%%
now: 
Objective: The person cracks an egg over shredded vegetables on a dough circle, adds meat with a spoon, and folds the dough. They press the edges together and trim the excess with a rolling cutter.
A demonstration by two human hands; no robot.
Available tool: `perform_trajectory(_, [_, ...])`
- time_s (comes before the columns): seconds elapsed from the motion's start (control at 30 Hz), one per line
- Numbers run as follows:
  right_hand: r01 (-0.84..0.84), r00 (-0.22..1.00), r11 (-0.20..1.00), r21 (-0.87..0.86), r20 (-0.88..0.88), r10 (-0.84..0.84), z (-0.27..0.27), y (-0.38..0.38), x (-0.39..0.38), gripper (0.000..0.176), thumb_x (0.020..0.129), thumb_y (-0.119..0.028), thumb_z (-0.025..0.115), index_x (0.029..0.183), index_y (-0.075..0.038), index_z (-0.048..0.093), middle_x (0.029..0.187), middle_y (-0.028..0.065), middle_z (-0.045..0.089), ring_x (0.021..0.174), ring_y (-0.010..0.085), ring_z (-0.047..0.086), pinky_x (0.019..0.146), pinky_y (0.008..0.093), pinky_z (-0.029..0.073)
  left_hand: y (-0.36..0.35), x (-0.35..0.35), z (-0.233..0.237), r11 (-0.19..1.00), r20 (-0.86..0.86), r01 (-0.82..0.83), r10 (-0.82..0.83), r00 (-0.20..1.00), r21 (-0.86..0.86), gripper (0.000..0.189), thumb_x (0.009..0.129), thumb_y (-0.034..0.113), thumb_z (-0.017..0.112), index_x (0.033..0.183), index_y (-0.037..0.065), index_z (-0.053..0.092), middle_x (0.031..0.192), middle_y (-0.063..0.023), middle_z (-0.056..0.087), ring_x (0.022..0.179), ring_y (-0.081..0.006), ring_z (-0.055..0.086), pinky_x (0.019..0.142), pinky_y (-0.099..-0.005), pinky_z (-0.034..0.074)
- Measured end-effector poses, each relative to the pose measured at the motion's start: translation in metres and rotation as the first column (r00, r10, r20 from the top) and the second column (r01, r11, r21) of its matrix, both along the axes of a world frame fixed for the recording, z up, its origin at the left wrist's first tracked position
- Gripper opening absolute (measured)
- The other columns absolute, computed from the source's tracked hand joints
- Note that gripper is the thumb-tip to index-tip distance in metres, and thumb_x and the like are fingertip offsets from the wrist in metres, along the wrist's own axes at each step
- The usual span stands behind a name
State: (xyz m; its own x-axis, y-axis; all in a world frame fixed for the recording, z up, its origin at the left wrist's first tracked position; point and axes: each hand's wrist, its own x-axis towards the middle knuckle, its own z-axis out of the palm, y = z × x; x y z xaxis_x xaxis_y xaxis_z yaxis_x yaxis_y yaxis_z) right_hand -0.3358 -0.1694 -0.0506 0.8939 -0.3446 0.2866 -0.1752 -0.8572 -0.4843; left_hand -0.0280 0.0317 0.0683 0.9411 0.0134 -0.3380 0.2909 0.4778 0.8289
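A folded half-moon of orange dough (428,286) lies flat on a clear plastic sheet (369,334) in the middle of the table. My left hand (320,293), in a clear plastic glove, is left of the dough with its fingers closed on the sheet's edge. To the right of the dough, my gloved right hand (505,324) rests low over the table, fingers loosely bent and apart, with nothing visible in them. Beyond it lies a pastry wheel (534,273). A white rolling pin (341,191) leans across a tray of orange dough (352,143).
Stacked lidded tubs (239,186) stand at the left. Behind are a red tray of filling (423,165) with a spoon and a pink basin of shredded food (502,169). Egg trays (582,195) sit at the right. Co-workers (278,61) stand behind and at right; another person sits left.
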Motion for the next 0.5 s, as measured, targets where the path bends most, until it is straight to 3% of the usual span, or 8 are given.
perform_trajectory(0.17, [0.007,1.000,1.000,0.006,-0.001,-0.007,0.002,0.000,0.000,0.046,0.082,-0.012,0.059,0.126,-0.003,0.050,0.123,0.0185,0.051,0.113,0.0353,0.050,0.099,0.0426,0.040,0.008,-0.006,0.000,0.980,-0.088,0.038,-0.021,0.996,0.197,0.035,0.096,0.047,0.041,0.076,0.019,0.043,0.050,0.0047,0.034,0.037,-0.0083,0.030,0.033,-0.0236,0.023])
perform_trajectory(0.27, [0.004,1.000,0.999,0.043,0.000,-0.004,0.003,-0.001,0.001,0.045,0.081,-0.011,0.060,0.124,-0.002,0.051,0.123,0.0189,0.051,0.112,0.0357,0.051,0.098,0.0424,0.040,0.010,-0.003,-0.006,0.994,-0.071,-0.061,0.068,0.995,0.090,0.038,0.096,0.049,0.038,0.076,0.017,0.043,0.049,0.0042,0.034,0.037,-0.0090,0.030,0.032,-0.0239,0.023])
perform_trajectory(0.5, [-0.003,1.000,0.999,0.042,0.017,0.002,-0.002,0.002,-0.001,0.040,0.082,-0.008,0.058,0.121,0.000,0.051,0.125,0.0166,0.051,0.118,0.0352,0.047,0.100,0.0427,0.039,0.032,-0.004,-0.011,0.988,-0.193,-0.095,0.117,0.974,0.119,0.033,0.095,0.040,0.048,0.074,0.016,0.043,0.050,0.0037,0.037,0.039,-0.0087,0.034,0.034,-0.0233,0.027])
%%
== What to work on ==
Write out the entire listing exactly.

== Exercise answer ==
now: 
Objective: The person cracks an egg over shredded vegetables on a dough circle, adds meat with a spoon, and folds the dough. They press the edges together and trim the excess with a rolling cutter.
A demonstration by two human hands; no robot.
Available tool: `perform_trajectory(_, [_, ...])`
- time_s (comes before the columns): seconds elapsed from the motion's start (control at 30 Hz), one per line
- Numbers run as follows:
  right_hand: r01 (-0.84..0.84), r00 (-0.22..1.00), r11 (-0.20..1.00), r21 (-0.87..0.86), r20 (-0.88..0.88), r10 (-0.84..0.84), z (-0.27..0.27), y (-0.38..0.38), x (-0.39..0.38), gripper (0.000..0.176), thumb_x (0.020..0.129), thumb_y (-0.119..0.028), thumb_z (-0.025..0.115), index_x (0.029..0.183), index_y (-0.075..0.038), index_z (-0.048..0.093), middle_x (0.029..0.187), middle_y (-0.028..0.065), middle_z (-0.045..0.089), ring_x (0.021..0.174), ring_y (-0.010..0.085), ring_z (-0.047..0.086), pinky_x (0.019..0.146), pinky_y (0.008..0.093), pinky_z (-0.029..0.073)
  left_hand: y (-0.36..0.35), x (-0.35..0.35), z (-0.233..0.237), r11 (-0.19..1.00), r20 (-0.86..0.86), r01 (-0.82..0.83), r10 (-0.82..0.83), r00 (-0.20..1.00), r21 (-0.86..0.86), gripper (0.000..0.189), thumb_x (0.009..0.129), thumb_y (-0.034..0.113), thumb_z (-0.017..0.112), index_x (0.033..0.183), index_y (-0.037..0.065), index_z (-0.053..0.092), middle_x (0.031..0.192), middle_y (-0.063..0.023), middle_z (-0.056..0.087), ring_x (0.022..0.179), ring_y (-0.081..0.006), ring_z (-0.055..0.086), pinky_x (0.019..0.142), pinky_y (-0.099..-0.005), pinky_z (-0.034..0.074)
- Measured end-effector poses, each relative to the pose measured at the motion's start: translation in metres and rotation as the first column (r00, r10, r20 from the top) and the second column (r01, r11, r21) of its matrix, both along the axes of a world frame fixed for the recording, z up, its origin at the left wrist's first tracked position
- Gripper opening absolute (measured)
- The other columns absolute, computed from the source's tracked hand joints
- Note that gripper is the thumb-tip to index-tip distance in metres, and thumb_x and the like are fingertip offsets from the wrist in metres, along the wrist's own axes at each step
- The usual span stands behind a name
State: (xyz m; its own x-axis, y-axis; all in a world frame fixed for the recording, z up, its origin at the left wrist's first tracked position; point and axes: each hand's wrist, its own x-axis towards the middle knuckle, its own z-axis out of the palm, y = z × x; x y z xaxis_x xaxis_y xaxis_z yaxis_x yaxis_y yaxis_z) right_hand -0.3358 -0.1694 -0.0506 0.8939 -0.3446 0.2866 -0.1752 -0.8572 -0.4843; left_hand -0.0280 0.0317 0.0683 0.9411 0.0134 -0.3380 0.2909 0.4778 0.8289
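A folded half-moon of orange dough (428,286) lies flat on a clear plastic sheet (369,334) in the middle of the table. My left hand (320,293), in a clear plastic glove, is left of the dough with its fingers closed on the sheet's edge. To the right of the dough, my gloved right hand (505,324) rests low over the table, fingers loosely bent and apart, with nothing visible in them. Beyond it lies a pastry wheel (534,273). A white rolling pin (341,191) leans across a tray of orange dough (352,143).
Stacked lidded tubs (239,186) stand at the left. Behind are a red tray of filling (423,165) with a spoon and a pink basin of shredded food (502,169). Egg trays (582,195) sit at the right. Co-workers (278,61) stand behind and at right; another person sits left.
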Motion for the next 0.5 s, as measured, targets where the path bends most, until it is straight to 3% of the usual span, or 8 are given.
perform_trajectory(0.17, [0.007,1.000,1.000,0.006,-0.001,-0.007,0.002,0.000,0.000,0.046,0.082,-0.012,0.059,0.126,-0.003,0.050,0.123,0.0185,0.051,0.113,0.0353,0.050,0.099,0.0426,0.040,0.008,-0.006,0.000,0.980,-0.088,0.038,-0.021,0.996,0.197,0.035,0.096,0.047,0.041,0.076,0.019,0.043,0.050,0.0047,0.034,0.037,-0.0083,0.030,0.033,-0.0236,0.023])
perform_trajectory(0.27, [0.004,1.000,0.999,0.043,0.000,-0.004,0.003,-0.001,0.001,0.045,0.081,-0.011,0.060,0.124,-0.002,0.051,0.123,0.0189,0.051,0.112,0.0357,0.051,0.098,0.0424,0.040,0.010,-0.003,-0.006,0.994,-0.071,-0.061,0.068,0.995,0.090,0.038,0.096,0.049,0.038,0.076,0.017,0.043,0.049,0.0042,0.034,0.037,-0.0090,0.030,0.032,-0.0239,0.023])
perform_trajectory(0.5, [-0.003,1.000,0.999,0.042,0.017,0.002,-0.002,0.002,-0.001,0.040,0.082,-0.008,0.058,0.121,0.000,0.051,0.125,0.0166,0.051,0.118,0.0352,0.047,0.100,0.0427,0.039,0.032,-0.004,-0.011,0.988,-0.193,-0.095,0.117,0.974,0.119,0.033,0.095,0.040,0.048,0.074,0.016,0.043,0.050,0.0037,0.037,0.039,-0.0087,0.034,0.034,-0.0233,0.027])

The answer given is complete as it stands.